*About this task*.
Reproduce exactly the first line of the material below and every line after it, ending with the line that contains "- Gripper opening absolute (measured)". No pictures should be copied.

*Dataset excerpt*.
----
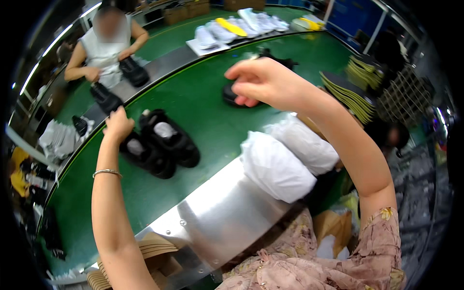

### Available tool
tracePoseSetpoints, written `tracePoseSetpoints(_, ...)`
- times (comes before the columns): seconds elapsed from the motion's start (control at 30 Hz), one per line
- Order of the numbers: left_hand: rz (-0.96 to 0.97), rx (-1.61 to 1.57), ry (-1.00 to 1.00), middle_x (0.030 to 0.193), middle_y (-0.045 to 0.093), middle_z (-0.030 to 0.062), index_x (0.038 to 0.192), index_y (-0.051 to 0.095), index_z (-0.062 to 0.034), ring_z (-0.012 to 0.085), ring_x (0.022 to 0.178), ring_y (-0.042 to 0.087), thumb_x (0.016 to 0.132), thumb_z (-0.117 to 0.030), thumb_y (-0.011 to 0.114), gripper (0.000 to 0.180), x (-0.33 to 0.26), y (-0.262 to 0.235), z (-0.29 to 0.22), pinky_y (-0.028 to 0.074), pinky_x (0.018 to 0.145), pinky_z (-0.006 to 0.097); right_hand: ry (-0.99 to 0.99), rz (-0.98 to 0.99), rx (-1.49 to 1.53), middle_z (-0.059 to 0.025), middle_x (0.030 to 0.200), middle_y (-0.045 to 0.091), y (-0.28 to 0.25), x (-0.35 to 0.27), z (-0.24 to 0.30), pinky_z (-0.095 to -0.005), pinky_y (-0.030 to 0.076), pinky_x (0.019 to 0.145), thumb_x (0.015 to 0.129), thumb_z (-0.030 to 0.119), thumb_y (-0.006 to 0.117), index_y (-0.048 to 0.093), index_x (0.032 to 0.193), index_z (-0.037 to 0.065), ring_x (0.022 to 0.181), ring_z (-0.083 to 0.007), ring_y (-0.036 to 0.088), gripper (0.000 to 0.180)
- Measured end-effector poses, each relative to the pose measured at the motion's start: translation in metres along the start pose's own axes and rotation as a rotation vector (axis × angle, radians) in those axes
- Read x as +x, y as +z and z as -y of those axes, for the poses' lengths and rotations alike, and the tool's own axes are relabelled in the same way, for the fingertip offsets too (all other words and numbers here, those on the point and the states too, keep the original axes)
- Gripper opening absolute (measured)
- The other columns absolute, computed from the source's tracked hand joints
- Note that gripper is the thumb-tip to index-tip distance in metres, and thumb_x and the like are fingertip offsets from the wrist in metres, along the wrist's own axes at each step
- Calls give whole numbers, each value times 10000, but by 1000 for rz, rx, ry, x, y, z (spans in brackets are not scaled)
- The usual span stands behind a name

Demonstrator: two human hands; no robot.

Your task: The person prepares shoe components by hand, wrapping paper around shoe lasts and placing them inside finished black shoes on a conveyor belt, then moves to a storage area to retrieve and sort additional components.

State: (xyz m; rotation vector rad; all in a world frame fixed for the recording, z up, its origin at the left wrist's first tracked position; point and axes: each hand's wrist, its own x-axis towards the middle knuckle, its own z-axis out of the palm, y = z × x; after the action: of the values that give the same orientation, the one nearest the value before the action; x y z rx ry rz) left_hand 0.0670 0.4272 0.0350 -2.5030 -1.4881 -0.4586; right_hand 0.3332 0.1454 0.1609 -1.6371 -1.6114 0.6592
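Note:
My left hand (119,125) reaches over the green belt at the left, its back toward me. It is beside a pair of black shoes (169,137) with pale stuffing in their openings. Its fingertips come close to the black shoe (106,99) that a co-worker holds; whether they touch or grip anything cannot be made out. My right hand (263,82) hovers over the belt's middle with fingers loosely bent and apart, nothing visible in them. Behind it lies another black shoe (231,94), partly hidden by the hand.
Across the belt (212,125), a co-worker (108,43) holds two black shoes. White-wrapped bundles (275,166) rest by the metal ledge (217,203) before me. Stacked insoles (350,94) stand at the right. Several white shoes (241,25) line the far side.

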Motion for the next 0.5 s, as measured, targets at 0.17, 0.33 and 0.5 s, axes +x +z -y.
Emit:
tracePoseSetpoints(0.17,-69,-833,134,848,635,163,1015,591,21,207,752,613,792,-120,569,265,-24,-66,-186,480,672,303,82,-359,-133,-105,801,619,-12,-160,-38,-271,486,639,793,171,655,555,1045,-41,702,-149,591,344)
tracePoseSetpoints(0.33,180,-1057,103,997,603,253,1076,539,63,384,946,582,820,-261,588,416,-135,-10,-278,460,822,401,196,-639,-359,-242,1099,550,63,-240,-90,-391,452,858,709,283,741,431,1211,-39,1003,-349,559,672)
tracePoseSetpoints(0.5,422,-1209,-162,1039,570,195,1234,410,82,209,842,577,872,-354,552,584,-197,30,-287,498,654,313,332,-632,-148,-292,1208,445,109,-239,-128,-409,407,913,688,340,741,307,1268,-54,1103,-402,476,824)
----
*Answer box*.
### Available tool
tracePoseSetpoints, written `tracePoseSetpoints(_, ...)`
- times (comes before the columns): seconds elapsed from the motion's start (control at 30 Hz), one per line
- Order of the numbers: left_hand: rz (-0.96 to 0.97), rx (-1.61 to 1.57), ry (-1.00 to 1.00), middle_x (0.030 to 0.193), middle_y (-0.045 to 0.093), middle_z (-0.030 to 0.062), index_x (0.038 to 0.192), index_y (-0.051 to 0.095), index_z (-0.062 to 0.034), ring_z (-0.012 to 0.085), ring_x (0.022 to 0.178), ring_y (-0.042 to 0.087), thumb_x (0.016 to 0.132), thumb_z (-0.117 to 0.030), thumb_y (-0.011 to 0.114), gripper (0.000 to 0.180), x (-0.33 to 0.26), y (-0.262 to 0.235), z (-0.29 to 0.22), pinky_y (-0.028 to 0.074), pinky_x (0.018 to 0.145), pinky_z (-0.006 to 0.097); right_hand: ry (-0.99 to 0.99), rz (-0.98 to 0.99), rx (-1.49 to 1.53), middle_z (-0.059 to 0.025), middle_x (0.030 to 0.200), middle_y (-0.045 to 0.091), y (-0.28 to 0.25), x (-0.35 to 0.27), z (-0.24 to 0.30), pinky_z (-0.095 to -0.005), pinky_y (-0.030 to 0.076), pinky_x (0.019 to 0.145), thumb_x (0.015 to 0.129), thumb_z (-0.030 to 0.119), thumb_y (-0.006 to 0.117), index_y (-0.048 to 0.093), index_x (0.032 to 0.193), index_z (-0.037 to 0.065), ring_x (0.022 to 0.181), ring_z (-0.083 to 0.007), ring_y (-0.036 to 0.088), gripper (0.000 to 0.180)
- Measured end-effector poses, each relative to the pose measured at the motion's start: translation in metres along the start pose's own axes and rotation as a rotation vector (axis × angle, radians) in those axes
- Read x as +x, y as +z and z as -y of those axes, for the poses' lengths and rotations alike, and the tool's own axes are relabelled in the same way, for the fingertip offsets too (all other words and numbers here, those on the point and the states too, keep the original axes)
- Gripper opening absolute (measured)

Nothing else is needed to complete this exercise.